Action item: Reproduce the section of the listing that begins at the line containing "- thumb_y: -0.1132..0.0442" and finishes at the line containing "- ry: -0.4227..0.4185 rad". Include both end lines and nothing beyond them.

Supplied information:
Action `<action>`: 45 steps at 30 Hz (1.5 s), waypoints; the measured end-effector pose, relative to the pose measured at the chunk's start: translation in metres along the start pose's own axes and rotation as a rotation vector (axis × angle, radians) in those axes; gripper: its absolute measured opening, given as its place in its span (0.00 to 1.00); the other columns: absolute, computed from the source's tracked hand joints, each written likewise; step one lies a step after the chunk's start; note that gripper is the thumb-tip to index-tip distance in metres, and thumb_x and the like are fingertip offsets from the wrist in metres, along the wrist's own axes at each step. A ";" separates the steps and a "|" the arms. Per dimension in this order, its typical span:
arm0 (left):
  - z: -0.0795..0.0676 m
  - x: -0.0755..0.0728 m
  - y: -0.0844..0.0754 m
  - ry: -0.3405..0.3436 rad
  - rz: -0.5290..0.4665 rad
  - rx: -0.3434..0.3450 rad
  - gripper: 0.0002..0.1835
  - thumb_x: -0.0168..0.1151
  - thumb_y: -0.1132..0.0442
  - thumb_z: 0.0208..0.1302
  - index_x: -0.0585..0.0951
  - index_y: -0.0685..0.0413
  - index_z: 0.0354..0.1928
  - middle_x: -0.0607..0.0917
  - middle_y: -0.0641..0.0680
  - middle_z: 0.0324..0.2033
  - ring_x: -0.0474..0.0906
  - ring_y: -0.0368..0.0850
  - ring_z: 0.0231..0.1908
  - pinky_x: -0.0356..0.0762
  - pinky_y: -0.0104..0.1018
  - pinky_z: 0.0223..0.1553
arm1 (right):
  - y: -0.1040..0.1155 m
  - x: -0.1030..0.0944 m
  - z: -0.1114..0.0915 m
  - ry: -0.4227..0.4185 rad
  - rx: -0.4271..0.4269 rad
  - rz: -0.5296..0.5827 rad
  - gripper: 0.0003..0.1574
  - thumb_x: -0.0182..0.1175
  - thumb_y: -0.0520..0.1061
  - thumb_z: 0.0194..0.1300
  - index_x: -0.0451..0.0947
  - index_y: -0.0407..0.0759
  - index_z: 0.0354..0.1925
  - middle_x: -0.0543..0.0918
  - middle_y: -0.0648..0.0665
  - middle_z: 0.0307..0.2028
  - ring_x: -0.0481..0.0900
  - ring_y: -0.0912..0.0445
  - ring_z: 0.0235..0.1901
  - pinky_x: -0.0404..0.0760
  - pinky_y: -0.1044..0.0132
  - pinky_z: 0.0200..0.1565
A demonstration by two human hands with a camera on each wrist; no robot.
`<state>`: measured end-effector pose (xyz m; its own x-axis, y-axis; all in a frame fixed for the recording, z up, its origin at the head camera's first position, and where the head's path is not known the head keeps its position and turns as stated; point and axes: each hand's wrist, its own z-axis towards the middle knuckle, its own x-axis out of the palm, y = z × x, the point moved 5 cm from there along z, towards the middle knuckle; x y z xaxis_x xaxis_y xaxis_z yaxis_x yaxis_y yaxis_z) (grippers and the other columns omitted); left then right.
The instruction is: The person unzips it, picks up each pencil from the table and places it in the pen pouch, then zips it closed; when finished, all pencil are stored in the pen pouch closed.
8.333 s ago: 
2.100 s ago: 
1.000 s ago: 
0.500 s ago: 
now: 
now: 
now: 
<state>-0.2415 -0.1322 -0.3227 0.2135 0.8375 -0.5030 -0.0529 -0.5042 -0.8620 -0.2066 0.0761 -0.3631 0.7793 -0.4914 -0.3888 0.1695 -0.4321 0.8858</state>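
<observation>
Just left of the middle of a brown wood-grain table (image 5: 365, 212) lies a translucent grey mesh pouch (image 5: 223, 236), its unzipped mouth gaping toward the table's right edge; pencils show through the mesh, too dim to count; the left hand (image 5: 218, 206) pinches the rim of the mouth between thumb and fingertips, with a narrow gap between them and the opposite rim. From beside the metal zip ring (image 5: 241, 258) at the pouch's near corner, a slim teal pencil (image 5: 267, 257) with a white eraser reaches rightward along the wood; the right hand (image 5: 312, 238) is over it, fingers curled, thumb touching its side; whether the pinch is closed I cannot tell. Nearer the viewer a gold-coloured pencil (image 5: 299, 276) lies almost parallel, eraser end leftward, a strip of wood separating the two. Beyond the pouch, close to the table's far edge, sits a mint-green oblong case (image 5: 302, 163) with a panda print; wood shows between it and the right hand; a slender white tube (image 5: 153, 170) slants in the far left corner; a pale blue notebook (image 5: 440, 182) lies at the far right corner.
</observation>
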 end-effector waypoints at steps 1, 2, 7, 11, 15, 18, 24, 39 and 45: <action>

Exercise response:
  - thumb_y: -0.1132..0.0442
  - thumb_z: 0.0208..0.1302
  - index_x: -0.0585..0.0951
  - index_y: -0.0685..0.0413
  - index_z: 0.0354..0.1928
  - middle_x: -0.0607..0.0917
  - middle_y: -0.0641..0.0680
  - middle_z: 0.0324..0.2033
  - ring_x: -0.0474..0.0906
  - ring_y: -0.0368..0.0850
  - ring_z: 0.0231..0.1908
  - pinky_x: -0.0356..0.0762
  - pinky_y: -0.0104..0.1018
  - pinky_z: 0.0223..0.1553
arm1 (right):
  - y: -0.1040..0.1155 m
  - x: -0.1030..0.0944 m
  - z: -0.1114..0.0915 m
  - ry: -0.4227..0.4185 rad

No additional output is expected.